No Game No Life Zero was a very good movie, not as great of a Prequel as the Star Wars Trilogy or Fate/Zero, but pretty satisfying nonetheless.

Section 1b, TV Anime.

Fate/Apocrypha is not the only TV Anime of 2017 I gave a 9 but it is the only one I’ll mention here even though plenty of others I probably like more then the movies I mentioned, but I don’t want to overload this post.  This is the one I’m choosing because I’m slightly tempted to upgrade it to a 10, but in the context of being a Fate/ Anime I don’t want to give the impression it’s on the same level as the UFO Table shows.  Speaking of which I feel I can’t fully pass judgment on any Heaven’s Feel movie till I’ve seen the full trilogy, and that’ll be awhile.

Fate/Apocrypha is ridiculous but fun.  I recommend watching the Dub even though I don’t like the decision to say “Heroes of Charlemagne” instead of Paladin. 

I’ve talked about this show on this Blog already, and it indeed demonstrates what I was talking about on how my perspective on this year of Anime has changed with the passing of time.  I was enjoying it at the time but was not expecting I’d consider it a potential best, but the more time has passed the more I keep returning to this show over so many others I thought were better at the time.

Section 2, TV Anime I give a 10 (no Movies made it).

New Game!!, this series as a whole has the potential to become the K-On of Cute Young Adult Girls shows, including how season 2 topped season 1.  But it needs a 3rd season and/or a movie to cement it.

Miss Kobayashi’s Dragon-Maid is still the best of the Winter season which I originally considered the season I most enjoyed.  It’s the most like what I used to enjoy about Sitcoms of any comedy Anime I’ve seen.  I recommend the videos on it from the likes of Digibro and Pedantic Romantic.

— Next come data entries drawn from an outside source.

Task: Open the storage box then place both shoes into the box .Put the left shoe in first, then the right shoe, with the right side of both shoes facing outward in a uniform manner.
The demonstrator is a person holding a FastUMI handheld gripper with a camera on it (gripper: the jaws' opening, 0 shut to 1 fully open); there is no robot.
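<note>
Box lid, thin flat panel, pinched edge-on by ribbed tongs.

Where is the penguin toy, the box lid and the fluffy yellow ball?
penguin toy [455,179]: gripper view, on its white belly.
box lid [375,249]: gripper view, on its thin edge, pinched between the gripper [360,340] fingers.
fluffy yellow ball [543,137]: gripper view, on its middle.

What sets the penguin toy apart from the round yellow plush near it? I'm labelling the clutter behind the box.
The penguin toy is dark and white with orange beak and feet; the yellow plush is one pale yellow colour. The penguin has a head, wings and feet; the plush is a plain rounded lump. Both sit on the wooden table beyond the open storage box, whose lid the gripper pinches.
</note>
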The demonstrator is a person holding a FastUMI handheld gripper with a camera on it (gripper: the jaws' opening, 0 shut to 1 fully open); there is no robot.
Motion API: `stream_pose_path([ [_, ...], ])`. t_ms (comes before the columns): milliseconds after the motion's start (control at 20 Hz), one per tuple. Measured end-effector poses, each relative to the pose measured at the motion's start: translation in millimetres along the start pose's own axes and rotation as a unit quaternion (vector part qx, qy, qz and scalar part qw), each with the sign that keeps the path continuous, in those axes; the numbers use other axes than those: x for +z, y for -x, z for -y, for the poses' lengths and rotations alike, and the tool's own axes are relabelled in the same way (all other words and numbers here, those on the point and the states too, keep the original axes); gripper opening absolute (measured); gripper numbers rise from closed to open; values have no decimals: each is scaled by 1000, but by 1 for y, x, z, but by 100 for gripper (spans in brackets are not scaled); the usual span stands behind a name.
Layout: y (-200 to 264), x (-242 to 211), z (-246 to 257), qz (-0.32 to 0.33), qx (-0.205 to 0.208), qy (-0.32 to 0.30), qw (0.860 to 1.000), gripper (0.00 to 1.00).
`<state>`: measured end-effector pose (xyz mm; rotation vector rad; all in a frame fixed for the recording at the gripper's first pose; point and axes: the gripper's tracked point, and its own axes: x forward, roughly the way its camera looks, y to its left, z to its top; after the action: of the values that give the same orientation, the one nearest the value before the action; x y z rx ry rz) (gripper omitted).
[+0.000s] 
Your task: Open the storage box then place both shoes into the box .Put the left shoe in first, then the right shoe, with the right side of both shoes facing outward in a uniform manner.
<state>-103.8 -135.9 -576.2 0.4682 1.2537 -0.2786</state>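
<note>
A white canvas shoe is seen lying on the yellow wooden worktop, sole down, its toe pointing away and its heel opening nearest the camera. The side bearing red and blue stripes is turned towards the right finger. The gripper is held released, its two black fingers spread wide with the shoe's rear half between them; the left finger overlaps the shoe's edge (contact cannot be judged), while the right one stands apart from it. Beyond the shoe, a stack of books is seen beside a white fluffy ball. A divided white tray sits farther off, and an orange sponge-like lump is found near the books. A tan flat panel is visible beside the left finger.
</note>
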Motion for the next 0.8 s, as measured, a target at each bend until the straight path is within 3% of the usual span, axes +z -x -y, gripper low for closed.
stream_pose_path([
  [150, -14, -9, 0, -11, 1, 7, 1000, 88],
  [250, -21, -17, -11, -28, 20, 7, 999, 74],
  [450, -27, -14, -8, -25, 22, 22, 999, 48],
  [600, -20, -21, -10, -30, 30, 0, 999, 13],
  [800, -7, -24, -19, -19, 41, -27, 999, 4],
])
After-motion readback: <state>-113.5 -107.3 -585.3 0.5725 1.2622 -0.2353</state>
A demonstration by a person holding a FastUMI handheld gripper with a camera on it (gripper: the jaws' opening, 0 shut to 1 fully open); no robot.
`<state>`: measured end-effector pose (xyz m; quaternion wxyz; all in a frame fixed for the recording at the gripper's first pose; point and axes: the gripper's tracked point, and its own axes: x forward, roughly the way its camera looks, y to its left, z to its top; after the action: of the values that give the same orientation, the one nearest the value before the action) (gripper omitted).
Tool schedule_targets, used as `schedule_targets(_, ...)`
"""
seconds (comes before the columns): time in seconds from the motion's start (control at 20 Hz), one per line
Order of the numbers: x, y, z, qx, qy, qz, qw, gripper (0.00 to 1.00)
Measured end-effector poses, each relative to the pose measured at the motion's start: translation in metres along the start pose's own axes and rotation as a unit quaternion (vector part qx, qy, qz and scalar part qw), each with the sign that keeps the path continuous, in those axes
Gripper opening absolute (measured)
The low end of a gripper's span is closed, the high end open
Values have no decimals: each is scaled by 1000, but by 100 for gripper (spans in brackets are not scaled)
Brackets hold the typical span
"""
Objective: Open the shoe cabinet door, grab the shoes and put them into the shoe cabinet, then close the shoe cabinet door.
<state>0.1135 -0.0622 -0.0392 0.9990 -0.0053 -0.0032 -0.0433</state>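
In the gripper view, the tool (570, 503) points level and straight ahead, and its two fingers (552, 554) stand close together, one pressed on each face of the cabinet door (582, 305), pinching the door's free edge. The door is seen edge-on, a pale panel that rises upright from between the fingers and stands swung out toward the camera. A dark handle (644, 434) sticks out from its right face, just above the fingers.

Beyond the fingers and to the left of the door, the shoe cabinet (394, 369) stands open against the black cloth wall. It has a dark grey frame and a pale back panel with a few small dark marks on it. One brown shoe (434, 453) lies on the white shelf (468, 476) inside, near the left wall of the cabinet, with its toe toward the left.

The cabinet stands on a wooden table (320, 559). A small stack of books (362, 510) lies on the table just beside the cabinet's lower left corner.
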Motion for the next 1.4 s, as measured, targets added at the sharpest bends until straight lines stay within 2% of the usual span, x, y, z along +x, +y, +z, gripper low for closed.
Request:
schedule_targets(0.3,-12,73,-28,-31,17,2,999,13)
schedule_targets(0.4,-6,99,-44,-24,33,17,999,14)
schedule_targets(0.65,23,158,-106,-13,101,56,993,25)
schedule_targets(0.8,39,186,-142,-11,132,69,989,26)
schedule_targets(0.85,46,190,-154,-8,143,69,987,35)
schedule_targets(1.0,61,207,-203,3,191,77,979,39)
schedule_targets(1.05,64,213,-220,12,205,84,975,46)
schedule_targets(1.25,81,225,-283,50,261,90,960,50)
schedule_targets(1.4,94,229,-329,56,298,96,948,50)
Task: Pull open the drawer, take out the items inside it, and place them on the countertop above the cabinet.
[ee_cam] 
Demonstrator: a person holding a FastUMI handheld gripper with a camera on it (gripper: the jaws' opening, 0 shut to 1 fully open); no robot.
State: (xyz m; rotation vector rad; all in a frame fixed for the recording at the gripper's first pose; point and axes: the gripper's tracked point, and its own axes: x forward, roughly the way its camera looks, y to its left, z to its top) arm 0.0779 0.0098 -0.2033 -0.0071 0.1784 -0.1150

Princess Principal, with Yuki Kajiura on the music is the closest any recent Anime has come to making me feel like the Bee Train Girls With Guns formula is back.  It’s also a fun spy show that reminded me of the BlackCoatPress and Tales of the Shadowmen style stuff I enjoy, as well as Les Miserables.  And I again highly recommend the Dub, I was skeptical of the ability of Anime Dub actors to do British Accents well, but these pulled it off.

In Another World With My Smartphone is the only show from the last few years to make my 3x3.  I’ve talked about it on this blog already.  There is nothing ingenious about it but I simply love it’s basic charm, it’s unapologetic wish fulfillment and I love the non-monogamous resolution to the Harem.

It’s a personal favorite, I don’t expect to convince anyone else it was the best show of 2017, but I’m hoping in time to shut up everyone who dismisses it as worthless.